Although this implementation style may not be suitable for all facilities, Longhurst says it’s helpful during a change in care processes to do it across the house in the same fashion. “We chose a go-live date and changed the way the hospital ran on that day,” he explains. “We did it in two subsequent phases, where the first phase replaced the legacy information system for results viewing and the second phase brought up our new clinical functionality. That evolution approach didn’t require learning a new system and adding new functionality at the same time.”

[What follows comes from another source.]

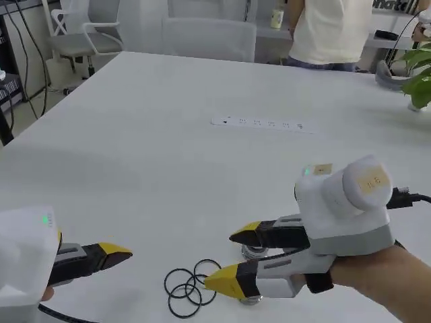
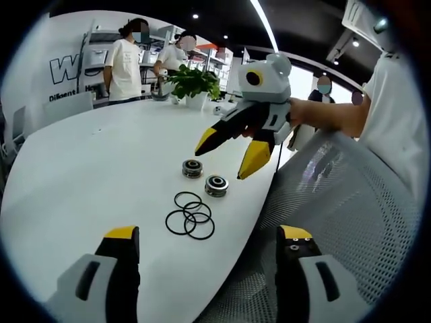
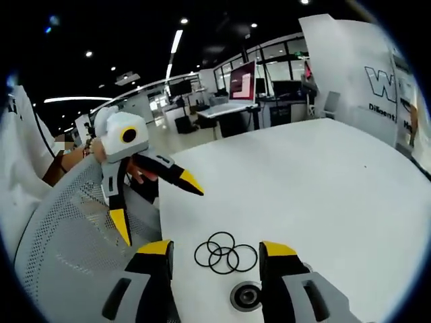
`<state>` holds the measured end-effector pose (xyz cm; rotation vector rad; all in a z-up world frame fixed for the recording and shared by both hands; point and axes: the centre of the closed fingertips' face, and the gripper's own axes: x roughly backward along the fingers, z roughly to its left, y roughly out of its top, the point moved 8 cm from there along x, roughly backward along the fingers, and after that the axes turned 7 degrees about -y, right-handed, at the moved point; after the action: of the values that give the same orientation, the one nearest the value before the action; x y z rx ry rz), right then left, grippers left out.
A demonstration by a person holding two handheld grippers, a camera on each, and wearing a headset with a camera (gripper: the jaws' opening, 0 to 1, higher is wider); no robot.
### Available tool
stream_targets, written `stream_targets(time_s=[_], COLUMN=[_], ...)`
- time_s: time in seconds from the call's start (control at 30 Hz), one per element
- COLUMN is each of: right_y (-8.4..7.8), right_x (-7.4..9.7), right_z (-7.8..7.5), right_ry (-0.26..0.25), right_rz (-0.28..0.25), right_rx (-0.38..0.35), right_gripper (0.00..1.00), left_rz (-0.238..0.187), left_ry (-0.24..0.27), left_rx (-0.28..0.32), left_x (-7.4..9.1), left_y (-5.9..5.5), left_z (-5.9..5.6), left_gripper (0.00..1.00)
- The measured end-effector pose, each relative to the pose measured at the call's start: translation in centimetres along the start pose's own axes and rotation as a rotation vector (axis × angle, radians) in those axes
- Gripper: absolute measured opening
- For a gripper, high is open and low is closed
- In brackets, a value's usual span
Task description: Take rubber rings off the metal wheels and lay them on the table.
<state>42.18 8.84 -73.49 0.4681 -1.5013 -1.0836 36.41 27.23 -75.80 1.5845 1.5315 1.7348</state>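
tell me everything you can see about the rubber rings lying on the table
The rubber rings are thin black loops, about four, all much the same size. They lie flat on the white table in a loose cluster, overlapping one another, close to the edge nearest the person. They look soft and slim, like O-rings. The two metal wheels sit just beside them, apart from the cluster. The right tongs hang open above the wheels and touch no ring.

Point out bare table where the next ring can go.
Bare: the wide table stretch between the power strip and the rubber rings, and the patch between the rings and the left gripper. Crowded: the near edge, where rings, metal wheels and the right gripper bunch.
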Motion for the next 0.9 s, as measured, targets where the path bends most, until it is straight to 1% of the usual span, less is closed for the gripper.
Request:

Currently, CPOE usage rates at LPCH exceed 97 percent housewide, notes Longhurst. These orders are entered electronically and the remaining 3 percent of orders are verbal, allowing the system to “without question” help the hospital in achieving meaningful use standards.
It is important that physicians and nurses understand that CPOE is not intended to replace verbal communication, Longhurst says. “We constantly teach that if you would have talked to the nurse when you wrote the order on paper, then you still must talk to the nurse.”
The benefits of CPOE far outweigh the risks, according to Longhurst. However, he notes, “I think it is still important that CMIOs recognize that CPOE systems can introduce new errors into the care process and work to negate those unintended consequences.”
No turning back
Before deploying CPOE, facilities should first understand their workflow, then create and execute a plan of process redesign that will work for them, says William F. Bria, MD, CMIO of Shriners Hospitals for Children in Tampa, Fla. and president of the Association of Medical Directors of Information Systems (AMDIS).
CPOE might not speed up workflow and allow physicians to fit in more patient visits, but the system should allow for crosschecks with regard to safety and quality issues, as well as the ability to capture information as the caregiver does, Bria notes. There is “no question” that CPOE can create communication problems between physicians and nurses, he says, citing a CPOE implementation at one facility where antibiotics were added to the system. The facility chose to list the drugs alphabetically—and as a result, one of the first “A” antibiotics, which was selected approximately 10 percent of the time before the automated system was put in place, was being selected a staggering 70 percent of the time afterward.
“It was on top of the list, so people thought that it was the right one,” explains Bria. “That is not the right way to make medication decisions.” Noting that human nature must be taken into account and “overwhelming and overloading” the users could potentially lead to unintended consequences, Bria says, “due to what needs to be done and don’t try to do too much too soon.”
It’s important to understand that implementing CPOE means helping people transition between one complicated way of doing things on paper and one on a computer, Bria notes. To make the transition easier, the expectations from a national leadership perspective need to be set properly for caregivers who will be users of the CPOE, he says. “The idea of going backward is the one thing we should say you can’t do. That’s not an option.”